Screen shot 2012-09-03 at 15.51.58Matthew Oakley is head of economics and social policy at Policy Exchange. His latest report, on which this article is based, is Local Pay, Local Growth. Follow Matthew on Twitter

Will a new runway at Heathrow or Boris Island solve this country’s growth problem? Boosting airport capacity may well help in the long term, but you only have to look at the delays over HS2 and the likelihood of upcoming legal wrangles to realise that, by their nature, large infrastructure projects take a long time to get off the ground.

With one in ten people currently unemployed in the North-East, the Coalition needs an approach which delivers growth and jobs now and ensures that all parts of the UK – not just the South-East - see the benefits.
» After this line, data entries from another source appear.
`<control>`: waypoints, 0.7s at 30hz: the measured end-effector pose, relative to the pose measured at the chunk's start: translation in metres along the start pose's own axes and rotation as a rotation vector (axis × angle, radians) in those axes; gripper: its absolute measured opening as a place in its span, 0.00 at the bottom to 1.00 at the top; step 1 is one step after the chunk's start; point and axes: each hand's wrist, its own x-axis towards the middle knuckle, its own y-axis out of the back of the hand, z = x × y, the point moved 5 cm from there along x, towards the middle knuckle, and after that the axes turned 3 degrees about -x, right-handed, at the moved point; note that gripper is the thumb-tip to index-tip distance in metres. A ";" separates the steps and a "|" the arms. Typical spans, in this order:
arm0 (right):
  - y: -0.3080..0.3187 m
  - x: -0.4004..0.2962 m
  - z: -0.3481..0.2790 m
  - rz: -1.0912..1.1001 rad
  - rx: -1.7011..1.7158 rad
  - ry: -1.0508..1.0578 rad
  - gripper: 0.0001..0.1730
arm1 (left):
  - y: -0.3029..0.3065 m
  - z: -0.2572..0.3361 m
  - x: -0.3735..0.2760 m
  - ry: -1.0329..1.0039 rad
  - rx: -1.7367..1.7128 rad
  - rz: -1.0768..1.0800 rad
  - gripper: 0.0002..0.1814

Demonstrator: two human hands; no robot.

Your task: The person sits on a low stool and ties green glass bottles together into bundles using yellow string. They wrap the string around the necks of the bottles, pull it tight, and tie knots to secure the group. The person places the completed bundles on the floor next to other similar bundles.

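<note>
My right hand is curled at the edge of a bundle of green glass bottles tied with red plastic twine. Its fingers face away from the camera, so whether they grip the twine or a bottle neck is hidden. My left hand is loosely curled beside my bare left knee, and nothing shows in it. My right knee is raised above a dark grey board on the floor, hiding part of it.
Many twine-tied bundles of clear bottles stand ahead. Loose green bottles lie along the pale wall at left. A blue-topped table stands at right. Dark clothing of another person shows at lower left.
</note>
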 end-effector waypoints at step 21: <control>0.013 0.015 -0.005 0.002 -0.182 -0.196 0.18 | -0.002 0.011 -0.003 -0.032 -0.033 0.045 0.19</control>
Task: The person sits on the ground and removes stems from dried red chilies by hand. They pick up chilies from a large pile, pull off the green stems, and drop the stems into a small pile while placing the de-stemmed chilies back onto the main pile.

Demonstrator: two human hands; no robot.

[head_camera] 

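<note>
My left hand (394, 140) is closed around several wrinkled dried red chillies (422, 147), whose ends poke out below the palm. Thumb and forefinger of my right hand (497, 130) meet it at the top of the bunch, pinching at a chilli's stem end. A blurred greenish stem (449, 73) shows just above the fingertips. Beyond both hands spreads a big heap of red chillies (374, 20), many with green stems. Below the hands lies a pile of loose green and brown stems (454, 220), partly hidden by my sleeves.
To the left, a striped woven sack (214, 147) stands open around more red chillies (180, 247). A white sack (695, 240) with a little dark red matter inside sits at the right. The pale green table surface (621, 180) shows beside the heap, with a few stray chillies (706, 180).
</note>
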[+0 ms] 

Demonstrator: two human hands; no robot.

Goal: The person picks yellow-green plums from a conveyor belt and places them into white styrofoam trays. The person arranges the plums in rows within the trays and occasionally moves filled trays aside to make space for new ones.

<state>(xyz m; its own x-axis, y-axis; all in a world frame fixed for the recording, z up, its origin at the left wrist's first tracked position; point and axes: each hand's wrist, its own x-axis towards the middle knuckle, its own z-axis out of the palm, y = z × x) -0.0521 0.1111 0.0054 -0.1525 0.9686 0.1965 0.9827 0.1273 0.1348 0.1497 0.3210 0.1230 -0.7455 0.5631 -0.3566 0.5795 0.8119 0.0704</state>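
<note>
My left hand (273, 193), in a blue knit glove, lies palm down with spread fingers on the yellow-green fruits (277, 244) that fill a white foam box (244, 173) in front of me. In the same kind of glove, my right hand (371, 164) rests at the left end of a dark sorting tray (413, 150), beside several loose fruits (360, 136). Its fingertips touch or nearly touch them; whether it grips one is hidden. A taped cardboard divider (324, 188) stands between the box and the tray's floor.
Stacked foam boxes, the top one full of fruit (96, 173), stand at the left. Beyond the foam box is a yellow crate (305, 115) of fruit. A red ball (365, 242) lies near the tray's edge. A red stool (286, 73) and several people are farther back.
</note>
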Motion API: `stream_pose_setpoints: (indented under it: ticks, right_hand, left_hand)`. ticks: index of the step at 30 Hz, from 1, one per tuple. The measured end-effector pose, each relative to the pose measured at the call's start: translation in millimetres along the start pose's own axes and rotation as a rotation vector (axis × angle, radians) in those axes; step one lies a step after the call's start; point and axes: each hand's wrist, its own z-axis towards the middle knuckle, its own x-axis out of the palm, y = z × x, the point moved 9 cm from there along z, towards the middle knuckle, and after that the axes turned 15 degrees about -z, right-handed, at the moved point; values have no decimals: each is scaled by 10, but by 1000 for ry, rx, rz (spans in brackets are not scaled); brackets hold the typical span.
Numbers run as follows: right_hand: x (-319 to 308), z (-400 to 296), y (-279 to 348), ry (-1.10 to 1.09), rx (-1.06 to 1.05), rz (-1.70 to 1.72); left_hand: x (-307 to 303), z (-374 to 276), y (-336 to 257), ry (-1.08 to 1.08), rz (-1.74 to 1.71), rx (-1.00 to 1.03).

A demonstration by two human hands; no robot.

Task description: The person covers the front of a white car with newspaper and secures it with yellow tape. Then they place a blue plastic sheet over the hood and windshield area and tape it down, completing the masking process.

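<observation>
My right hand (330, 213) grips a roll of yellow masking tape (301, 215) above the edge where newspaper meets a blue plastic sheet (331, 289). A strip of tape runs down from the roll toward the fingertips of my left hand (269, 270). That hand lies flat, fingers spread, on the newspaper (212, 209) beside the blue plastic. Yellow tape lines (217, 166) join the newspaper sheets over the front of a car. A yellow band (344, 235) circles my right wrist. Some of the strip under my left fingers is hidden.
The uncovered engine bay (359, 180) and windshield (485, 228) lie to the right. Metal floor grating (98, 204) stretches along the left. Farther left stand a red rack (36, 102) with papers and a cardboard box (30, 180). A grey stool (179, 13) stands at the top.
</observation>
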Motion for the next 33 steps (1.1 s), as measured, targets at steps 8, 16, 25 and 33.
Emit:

One answer may come from reform of public sector pay.

Pay in the public sector tends to be negotiated through national collective agreements with the unions, meaning that nurses in Doncaster get paid the same as nurses in Devon. This has caused large differences between public and private sector pay to develop. Recent estimates from Policy Exchange suggest that the difference in pay that a public sector worker might expect compared to their private sector equivalents ranges from around an 11% premium in the North East to around a 6% penalty in the South East.
But trade unions and politicians from both sides of the House have argued that any attempt to localise public sector pay negotiation would reduce wages of public sector employees in the weakest parts of the country and take money out of struggling economies which are most reliant on public sector jobs, often due to previous attempts to tackle the effects of deindustrialisation. However, this does not have to be the case.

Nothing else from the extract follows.